We received news from the Biden administration that U.S. Department of the Interior is going to revisit greater sage grouse management plans — assuming the 2015 plan (1.0), the 2019 plan (2.0) and the 2021 supplemental EIS (3.0) were not enough.
DOI reports it will file a public scoping notice in the Federal Register in the next 60 days to accept public comment on the new planning process and address new information regarding the status of the bird.
Prepare. Get your pencils and paper out to comment. Alternatively, reboot your e-document to change the date on your last comments and add additional comments.
In our view, this is all part of a bad joke. The poor bird cannot decide what to do. Even worse, the boots-on-the-ground agency people and the stakeholders cannot decide what to do. One administration says “r,” another administration says “x,” the courts say “y” and even others say “z.”
Such confusion seriously demonstrates that expertise and sound science no longer exist in the government. For those of us in the natural resource field, the long-held assumption that all the smart people worked for the government, like in the Gifford Pinchot days, no longer exists. In fact, the effective deferral by NASA in contracting with Space X gives significant pause that even NASA is second rate.
Please. We are not intending to offend our friends and colleagues in DOI or other federal and state resource management agencies. They have a tough job. We have respect for them and the work they do and try to do.
However, it is clear that it is time to take a hard look as to how we view an agency’s work and, more importantly, how the courts should review agency work. Looking now at 4.0 relative to a sage grouse plan is a little much to swallow for stakeholders, who have been doing and continuing to do their part, and often privately and apart from government action and funding, to enhance habitat for this bird even before 1.0.
We are not intending to just throw stones. There are solutions. One solution is Congress must take a serious look at amending the archaic Administrative Procedure Act. The courts’ grant of deference to agency’s interpretation of statutes, regulations and decision-making, with its underlying assumption of superior agency expertise, ignores reality and, candidly, goes too far.
Undeserved agency deference was most recently illustrated by the 9th Circuit’s opinion in Corrigan v. Haaland wherein the Circuit affirmed the remarkable position that silence of a point in a statute somehow allows the DOI to fill in the silence; effectively legislating a point without Congress’ input.
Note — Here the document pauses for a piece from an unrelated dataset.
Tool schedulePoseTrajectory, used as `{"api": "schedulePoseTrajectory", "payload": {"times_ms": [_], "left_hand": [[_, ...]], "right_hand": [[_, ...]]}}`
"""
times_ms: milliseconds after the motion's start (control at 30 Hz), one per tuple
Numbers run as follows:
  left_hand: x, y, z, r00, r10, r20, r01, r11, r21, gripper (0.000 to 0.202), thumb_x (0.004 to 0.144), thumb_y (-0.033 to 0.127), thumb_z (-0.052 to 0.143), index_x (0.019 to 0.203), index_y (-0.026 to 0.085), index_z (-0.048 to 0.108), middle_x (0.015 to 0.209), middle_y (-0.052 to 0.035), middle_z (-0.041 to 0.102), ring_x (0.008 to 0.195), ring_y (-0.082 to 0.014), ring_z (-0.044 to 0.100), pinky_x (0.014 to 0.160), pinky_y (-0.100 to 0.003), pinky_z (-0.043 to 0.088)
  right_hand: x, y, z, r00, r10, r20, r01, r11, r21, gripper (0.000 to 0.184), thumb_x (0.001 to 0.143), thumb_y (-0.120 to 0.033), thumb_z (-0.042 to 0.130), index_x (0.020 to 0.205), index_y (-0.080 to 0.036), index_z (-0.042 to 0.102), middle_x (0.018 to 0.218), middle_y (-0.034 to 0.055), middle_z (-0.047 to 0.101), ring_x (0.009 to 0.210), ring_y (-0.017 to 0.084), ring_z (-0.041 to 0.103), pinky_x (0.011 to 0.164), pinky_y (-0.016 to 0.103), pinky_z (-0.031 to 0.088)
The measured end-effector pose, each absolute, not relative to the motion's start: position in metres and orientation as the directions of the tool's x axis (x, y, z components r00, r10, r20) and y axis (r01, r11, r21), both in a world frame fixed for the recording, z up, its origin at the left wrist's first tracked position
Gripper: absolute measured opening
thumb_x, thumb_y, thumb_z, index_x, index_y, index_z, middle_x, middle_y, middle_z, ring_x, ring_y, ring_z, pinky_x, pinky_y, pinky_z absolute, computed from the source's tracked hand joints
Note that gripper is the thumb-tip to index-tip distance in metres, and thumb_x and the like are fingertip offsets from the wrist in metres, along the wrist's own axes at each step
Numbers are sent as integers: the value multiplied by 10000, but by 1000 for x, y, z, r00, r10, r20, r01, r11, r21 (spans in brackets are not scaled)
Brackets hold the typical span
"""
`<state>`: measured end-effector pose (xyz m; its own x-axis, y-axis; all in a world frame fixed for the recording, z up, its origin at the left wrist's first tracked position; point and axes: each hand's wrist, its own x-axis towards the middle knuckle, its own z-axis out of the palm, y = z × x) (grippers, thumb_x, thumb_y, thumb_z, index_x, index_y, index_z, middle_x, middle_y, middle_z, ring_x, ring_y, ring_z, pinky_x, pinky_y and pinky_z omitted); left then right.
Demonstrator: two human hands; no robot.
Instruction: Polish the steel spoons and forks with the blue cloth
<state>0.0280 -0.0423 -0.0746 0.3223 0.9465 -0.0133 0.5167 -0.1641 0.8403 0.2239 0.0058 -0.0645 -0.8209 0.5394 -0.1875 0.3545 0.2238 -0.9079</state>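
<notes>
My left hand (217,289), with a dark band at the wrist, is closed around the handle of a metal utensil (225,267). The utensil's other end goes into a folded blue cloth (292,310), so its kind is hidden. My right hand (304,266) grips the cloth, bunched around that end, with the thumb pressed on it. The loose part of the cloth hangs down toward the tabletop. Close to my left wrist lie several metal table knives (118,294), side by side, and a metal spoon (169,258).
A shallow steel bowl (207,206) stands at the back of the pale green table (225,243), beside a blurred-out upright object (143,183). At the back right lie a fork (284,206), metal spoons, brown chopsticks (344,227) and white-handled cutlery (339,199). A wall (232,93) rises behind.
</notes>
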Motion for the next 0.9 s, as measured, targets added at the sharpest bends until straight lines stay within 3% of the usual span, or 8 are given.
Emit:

The point involved in Corrigan v. Haaland is material to those dependent upon public land use under the Taylor Grazing Act because it impugns the view that an adjudicated Grazing Preference does not remain attached to Base property after BLM decides to not renew a grazing permit. No congressional act. No court re-adjudication. Canceled. See Capital Press articles dated Sept. 18, 2020, “A Question of Preference;” May 7, 2021, “9th Circuit hears arguments over ‘grazing preference;’” and Sept. 10, 2021, “Oregon ranchers lose appeal over ‘grazing preferences.’”
There remain opportunities to apply expertise and to ensure sound science in our federal and state resource management actions. In the meantime, please prepare yourself for sage grouse 4.0.